Write $\dfrac{x+y}{xy-x}-\dfrac{xy-1}{y-1}$ as a single algebraic fraction.

In this example we find the common denominator $x(y-1)$ which both denominators divide into.

Solution

\begin{align} \dfrac{x+y}{xy-x}-\dfrac{xy-1}{y-1}&=\dfrac{x+y}{x(y-1)}-\dfrac{xy-1}{y-1}\\ &=\dfrac{(y-1)(x+y-x(xy-1))}{x(y-1)^2}\\ &=\dfrac{(y-1)(2x+y-x^2y)}{x(y-1)^2}\\ &=\dfrac{2x+y-x^2y}{x(y-1)} \end{align}

Multiplying Fractions

The rule for multiplying fractions is multiply the numerators together and multiply the denominators together:

\[\frac{a}{b} \times \frac{c}{d} = \frac{ac}{bd}\]

Worked Examples
Example 1

Calculate $\dfrac{3}{7} \times \dfrac{5}{3}$.

Solution

\begin{align} \frac{3}{7} \times \frac{5}{3} &= \frac{3\times5}{7\times3}\\ &= \frac{15}{21}\\ &= \frac{5}{7} \end{align} Note: Here, $15$ and $21$ are both multiples of $3$, so we divide the top and bottom by $3$ to get the fraction in its simplest form.

Example 2

Calculate $\dfrac{3x}{y} \times \dfrac{2xy^2}{z}$.

Solution

\begin{align} \frac{3x}{y} \times \frac{2xy^2}{z} &= \frac{3x \times 2xy^2}{y \times z}\\ \\ &=\frac{6x^2y^2}{yz}\\ \\ &=\frac{6x^2y}{z} \qquad \textrm{ (On cancelling the common term }y\textrm{ in the numerator and denominator)} \end{align}

Dividing Fractions

The rule for dividing fractions is: \[\frac{a}{b} \div \frac{c}{d} = \frac{a}{b} \times \frac{d}{c}.\]

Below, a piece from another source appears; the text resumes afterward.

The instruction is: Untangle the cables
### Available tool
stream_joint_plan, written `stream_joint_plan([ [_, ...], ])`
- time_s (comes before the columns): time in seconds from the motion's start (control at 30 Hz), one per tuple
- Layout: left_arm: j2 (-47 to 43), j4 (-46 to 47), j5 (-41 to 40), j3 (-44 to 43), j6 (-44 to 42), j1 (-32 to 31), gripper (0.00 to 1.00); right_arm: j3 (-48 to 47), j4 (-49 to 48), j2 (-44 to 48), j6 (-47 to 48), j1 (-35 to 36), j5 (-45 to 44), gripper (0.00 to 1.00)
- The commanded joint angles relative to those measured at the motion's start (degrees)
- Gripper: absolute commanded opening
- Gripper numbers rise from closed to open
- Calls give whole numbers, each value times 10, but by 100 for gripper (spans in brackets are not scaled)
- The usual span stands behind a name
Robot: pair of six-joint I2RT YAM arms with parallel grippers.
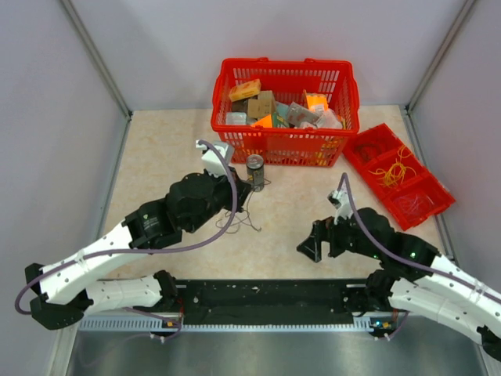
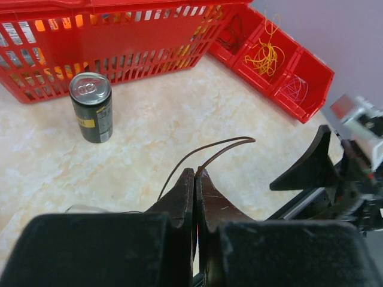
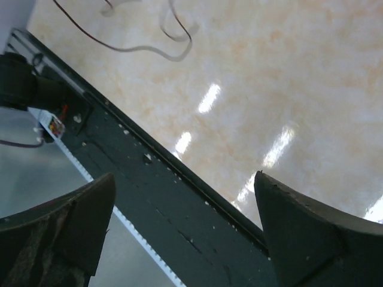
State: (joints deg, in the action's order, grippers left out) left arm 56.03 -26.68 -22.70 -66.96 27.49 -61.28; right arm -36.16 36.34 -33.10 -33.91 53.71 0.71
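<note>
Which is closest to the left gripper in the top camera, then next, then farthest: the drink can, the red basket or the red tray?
1. Drink can, standing just ahead of the left gripper, which pinches a dark cable.
2. Red basket, right behind the can at the back of the table.
3. Red tray, far over on the right side.

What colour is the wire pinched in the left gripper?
The wire is dark brown, clearest in the left wrist view.
</note>
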Motion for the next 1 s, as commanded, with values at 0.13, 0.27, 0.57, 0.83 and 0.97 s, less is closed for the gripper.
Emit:
stream_joint_plan([
  [0.13,-34,33,77,4,23,1,0,-67,-156,26,160,-5,13,99],
  [0.27,-51,32,104,13,48,1,0,-52,-276,-25,193,-23,94,99],
  [0.57,-100,74,160,49,101,1,0,-46,-417,-146,192,-25,218,99],
  [0.83,-116,73,152,55,121,2,0,-30,-488,-180,149,-3,244,98],
  [0.97,-117,71,150,56,121,2,0,-31,-490,-199,147,20,208,98],
])
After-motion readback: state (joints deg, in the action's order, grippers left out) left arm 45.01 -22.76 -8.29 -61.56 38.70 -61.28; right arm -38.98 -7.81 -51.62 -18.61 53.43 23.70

This is easily remembered as 'flip the second fraction, then multiply'.

Sometimes this may be written as a fraction on top of a fraction, but the rule is the same: \[\frac{a/b}{c/d}=\frac{a}{b}\times\frac{d}{c}\text{.}\]

Worked Examples
Example 1

Calculate $\dfrac{1}{3}\div\dfrac{1}{4} $.

Solution

\begin{align} \frac{1}{3}\div\frac{1}{4} &=\frac{1}{3}\times\frac{4}{1}\\\\ &=\frac{1\times4}{3\times1}\\\\ &=\frac{4}{3}. \end{align}

Example 2

Calculate $\dfrac{3}{5} \div \dfrac{2}{3}$.

Solution

\begin{align} \frac{3}{5}\div\frac{2}{3} &=\frac{3}{5}\times\frac{3}{2}\\\\ &=\frac{3\times3}{5\times2}\\\\ &=\frac{9}{10}. \end{align}

Example 3

Simplify the fraction $\dfrac{2/3}{2-5/7}$.

Solution

Start by changing the fraction to a division symbol to see both parts side-by-side. \[\frac{2}{3} \div \left(2-\frac{5}{7}\right)\] Subtract $\frac{5}{7}$ from $2$ by putting them over a common denominator. \begin{align} 2 - \frac{5}{7} &= 2 \times \frac{7}{7} - \frac{5}{7} \\ &= \frac{14}{7} - \frac{5}{7} \\ &= \frac{14 - 5}{7} \\ &= \frac{9}{7}. \end{align} Now, we have: \[\frac{2}{3} \div \frac{9}{7}\] Use the rule for dividing fractions. \begin{align} \frac{2}{3} \div \frac{9}{7} &= \frac{2}{3} \times \frac{7}{9} \\ \\ &= \frac{2 \times 7}{3 \times 9} \\ \\ &= \frac{14}{27}. \end{align}

Example 4

Express $\dfrac{4}{1-2x} - 3$ as a single fraction.

Solution

First, we put everything over the same denominator $1-2x$, then expand the brackets in the numerator and simplify.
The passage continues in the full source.